Tuesday, August 21, 2018

The Jester One Music Countdown By The Numbers - #3

#3



2009 -  Owl City - Fireflies
Album: Ocean Eyes

One of the more surprising bands that I fell in love with around this time was Owl City. It was a bizarre transition for me because while I liked darker EBM, techno and industrial, I wasn't as much into the bubbly synth-pop genre. Adam Young's earlier stuff was heavily auto-tuned and downright silly but somewhere in between getting signed he found the right balance for a good amount of his music. "Fireflies" was the breakout single on an album that has a lot of goofy tracks ("The Bird and The Worm", "Hot Air Balloon") but a lot of more serious numbers ("The Saltwater Room", "Meteor Shower") that really dig into you. I had been hearing "Vanilla Twilight" everywhere and assumed that it was Deathcab for Cutie transition their sound to a more keyboard heavy approach.

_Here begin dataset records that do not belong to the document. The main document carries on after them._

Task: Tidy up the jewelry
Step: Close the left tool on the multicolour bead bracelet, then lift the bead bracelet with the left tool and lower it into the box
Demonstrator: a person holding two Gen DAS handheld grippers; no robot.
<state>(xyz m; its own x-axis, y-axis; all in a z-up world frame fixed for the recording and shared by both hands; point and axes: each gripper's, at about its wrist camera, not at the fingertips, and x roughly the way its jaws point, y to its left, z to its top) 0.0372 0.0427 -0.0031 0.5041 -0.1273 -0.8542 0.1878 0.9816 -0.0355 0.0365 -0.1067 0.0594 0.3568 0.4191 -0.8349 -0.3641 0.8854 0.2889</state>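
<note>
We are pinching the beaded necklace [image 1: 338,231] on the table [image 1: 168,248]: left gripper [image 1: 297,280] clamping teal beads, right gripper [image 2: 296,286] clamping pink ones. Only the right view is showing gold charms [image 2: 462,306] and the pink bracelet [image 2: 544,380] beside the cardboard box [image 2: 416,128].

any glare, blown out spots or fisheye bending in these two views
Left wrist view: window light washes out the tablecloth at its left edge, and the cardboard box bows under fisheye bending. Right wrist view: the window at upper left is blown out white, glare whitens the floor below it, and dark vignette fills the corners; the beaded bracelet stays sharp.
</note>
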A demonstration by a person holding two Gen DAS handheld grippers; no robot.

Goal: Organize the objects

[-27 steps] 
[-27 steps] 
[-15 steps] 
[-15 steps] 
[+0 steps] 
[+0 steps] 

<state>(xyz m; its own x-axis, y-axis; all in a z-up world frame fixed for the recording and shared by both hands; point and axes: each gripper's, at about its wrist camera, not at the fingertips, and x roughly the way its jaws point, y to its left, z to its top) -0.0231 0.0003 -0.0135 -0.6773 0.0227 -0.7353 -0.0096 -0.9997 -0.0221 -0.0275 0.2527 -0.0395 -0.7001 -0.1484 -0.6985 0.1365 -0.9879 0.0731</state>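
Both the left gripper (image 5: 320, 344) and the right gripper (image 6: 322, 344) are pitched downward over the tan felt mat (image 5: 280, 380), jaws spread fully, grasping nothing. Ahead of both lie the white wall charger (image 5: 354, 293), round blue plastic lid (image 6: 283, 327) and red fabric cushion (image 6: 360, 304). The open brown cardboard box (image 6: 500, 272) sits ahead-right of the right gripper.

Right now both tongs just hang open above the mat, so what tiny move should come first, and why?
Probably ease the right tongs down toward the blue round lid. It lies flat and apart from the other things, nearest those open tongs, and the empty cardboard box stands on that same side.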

Instead, I found a dude who was genuinely talented at writing catchy hooks and intertwining the silly with the solemn. The band struck massive gold with their next record landing at #2 and just missed out in 2012. It seems like Adam has transitioned his focus into more profitable affairs (e.g soundtracks) and has gotten significantly more serious about writing songs. I haven't had the chance to listen to his newest record, but I still love listening to him sing on his record, and I feel like he's a good enough guitarist to make good music to matter what direction he takes his mega-project.

Still, in thinking back to this time, I felt downright silly loving "Fireflies", even if the song is about insomnia and such things. I didn't realize it would be a band that would get MASSIVE amounts of play for me over the next several years. Hindsight, hah.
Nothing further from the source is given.